STOP THE SECRET SUBURBANIZATION OF THE TOWN OF NORTH EAST

Residents were told nothing was changing. The record shows otherwise. This investigation tracks the zoning rewrite, SEQRA filings, FEAF statements, and the hidden impacts on rural character and property rights.

THIS IS NOT A BLOG. THIS IS AN INVESTIGATION.

The week before Thanksgiving, the Town quietly posted a 181-page zoning overhaul on its website.

Just some minor tweaks — nothing to see. No summary. No explanation of scale. No explanation of future implications.

Just 181-pages of legal jargon meant to get the public to look the other way while they are too busy to do anything other than SURVIVE THE HOLIDAY CRUSH.

Just a friendly municipal document — enormous, technical, and dropped into the busiest and most distracted moment of the year.

And while the Town can say it was “disclosed,” disclosure only matters when people understand what they’re looking at. And yes — it was “disclosed.”
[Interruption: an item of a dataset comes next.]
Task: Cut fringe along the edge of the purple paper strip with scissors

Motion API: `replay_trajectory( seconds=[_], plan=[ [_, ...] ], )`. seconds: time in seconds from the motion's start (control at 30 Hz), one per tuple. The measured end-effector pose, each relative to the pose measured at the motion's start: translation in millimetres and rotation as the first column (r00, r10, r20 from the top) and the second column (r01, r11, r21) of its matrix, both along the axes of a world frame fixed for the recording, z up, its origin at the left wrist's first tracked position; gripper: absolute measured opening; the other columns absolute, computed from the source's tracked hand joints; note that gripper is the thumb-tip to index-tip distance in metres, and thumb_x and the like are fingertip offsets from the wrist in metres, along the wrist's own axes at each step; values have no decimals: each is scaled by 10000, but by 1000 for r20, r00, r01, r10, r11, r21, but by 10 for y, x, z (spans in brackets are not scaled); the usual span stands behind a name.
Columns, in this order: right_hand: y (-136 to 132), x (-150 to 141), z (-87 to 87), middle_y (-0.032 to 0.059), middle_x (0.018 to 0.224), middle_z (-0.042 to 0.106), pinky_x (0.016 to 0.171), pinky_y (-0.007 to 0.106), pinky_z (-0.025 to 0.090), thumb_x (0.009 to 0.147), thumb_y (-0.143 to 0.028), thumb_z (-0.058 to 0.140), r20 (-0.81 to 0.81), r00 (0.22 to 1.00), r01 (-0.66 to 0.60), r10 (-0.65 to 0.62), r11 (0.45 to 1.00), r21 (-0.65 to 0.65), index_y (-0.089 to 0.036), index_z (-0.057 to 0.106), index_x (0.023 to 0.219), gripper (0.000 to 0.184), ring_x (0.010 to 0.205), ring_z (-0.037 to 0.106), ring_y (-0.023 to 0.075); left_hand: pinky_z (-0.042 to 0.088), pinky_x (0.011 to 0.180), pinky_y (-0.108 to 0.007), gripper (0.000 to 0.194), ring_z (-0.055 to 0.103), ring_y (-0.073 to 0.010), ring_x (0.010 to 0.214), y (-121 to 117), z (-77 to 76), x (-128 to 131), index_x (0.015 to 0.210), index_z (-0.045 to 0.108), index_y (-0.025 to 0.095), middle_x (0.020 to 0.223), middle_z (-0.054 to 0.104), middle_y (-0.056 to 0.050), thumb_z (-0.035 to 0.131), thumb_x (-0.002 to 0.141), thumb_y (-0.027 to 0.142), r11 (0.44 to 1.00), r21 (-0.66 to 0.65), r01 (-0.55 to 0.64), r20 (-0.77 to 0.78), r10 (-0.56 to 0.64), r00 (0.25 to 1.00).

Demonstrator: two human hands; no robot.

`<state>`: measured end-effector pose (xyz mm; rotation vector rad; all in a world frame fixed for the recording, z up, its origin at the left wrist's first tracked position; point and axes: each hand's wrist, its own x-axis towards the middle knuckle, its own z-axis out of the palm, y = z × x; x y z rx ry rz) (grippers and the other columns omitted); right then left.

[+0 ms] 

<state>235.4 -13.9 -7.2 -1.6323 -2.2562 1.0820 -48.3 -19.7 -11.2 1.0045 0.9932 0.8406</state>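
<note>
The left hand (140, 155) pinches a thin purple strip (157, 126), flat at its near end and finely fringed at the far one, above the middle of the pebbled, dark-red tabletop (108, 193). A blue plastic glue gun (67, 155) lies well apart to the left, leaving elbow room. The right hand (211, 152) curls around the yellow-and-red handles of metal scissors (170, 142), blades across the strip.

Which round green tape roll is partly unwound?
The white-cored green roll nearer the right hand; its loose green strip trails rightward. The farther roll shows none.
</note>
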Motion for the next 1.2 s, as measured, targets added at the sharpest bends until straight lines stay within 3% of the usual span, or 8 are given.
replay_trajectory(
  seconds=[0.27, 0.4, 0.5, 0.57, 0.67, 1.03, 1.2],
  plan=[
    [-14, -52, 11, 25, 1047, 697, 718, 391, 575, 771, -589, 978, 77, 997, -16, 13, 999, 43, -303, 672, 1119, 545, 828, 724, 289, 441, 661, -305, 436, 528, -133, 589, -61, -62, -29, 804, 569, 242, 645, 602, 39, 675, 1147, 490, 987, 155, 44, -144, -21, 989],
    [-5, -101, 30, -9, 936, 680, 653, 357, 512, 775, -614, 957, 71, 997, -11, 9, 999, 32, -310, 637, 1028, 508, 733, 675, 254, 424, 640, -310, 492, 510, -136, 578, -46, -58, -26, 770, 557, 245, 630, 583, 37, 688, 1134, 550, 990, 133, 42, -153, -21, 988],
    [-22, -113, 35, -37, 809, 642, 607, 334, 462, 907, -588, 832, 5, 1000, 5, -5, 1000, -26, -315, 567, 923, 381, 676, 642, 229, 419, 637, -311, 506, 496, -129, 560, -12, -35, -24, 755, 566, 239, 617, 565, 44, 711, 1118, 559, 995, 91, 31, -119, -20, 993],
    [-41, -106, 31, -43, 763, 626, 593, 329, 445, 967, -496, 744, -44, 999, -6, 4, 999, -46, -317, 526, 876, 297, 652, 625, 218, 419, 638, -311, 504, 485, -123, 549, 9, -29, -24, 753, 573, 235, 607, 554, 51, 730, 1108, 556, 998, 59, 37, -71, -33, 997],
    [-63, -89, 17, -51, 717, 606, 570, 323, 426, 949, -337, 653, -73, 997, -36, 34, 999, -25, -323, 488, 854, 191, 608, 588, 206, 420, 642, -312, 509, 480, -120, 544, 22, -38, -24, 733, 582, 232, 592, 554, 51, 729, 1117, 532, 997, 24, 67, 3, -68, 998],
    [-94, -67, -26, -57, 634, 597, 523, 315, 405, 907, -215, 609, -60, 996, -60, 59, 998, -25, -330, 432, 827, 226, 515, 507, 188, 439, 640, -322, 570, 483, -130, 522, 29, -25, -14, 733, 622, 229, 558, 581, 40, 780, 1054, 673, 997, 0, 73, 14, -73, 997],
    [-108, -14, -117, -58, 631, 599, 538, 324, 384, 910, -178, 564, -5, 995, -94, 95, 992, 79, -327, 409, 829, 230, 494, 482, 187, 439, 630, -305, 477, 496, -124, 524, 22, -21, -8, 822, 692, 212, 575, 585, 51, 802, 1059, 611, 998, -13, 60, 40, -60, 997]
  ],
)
“Disclosed” in the way a magician reveals a trick: technically visible and STRATEGICALLY INVISIBLE.

A zoning rewrite of this magnitude deserved plain, understandable language, public sessions, diagrams, explanations, and time. Unless, that is, public understanding was not the goal.

Residents were told it was “primarily nonresidential.”

That is an actual LIE.  Inside the document, almost every part of the Town’s land-use framework was being rewritten.

We are not here to exaggerate.

We are here because the gap between what was said and what is actually written is too large to ignore.

The new code includes:

  • 36,000-sq-ft mixed-use buildings

  • 35,000-sq-ft grocery stores

  • 12,000-sq-ft commercial pads

  • Large-scale buildouts for parcels 10 acres and up

  • Town-wide Accessory Dwelling Units

  • Revisions to how lot area is calculated

  • Entirely new use tables and dimensional standards

All of this may be “disclosed” in the technical sense. But none of it was presented in a way that allowed the public to understand the implications for water, traffic, rural character, taxes, or long-term development pressure.

The same applies to the sewer district. Residents have known about it for years — but few were aware of how closely its footprint aligns with the new large-scale zoning allowances, or how little it reflects the federal guidelines meant to protect residential neighborhoods from subsidizing commercial expansion.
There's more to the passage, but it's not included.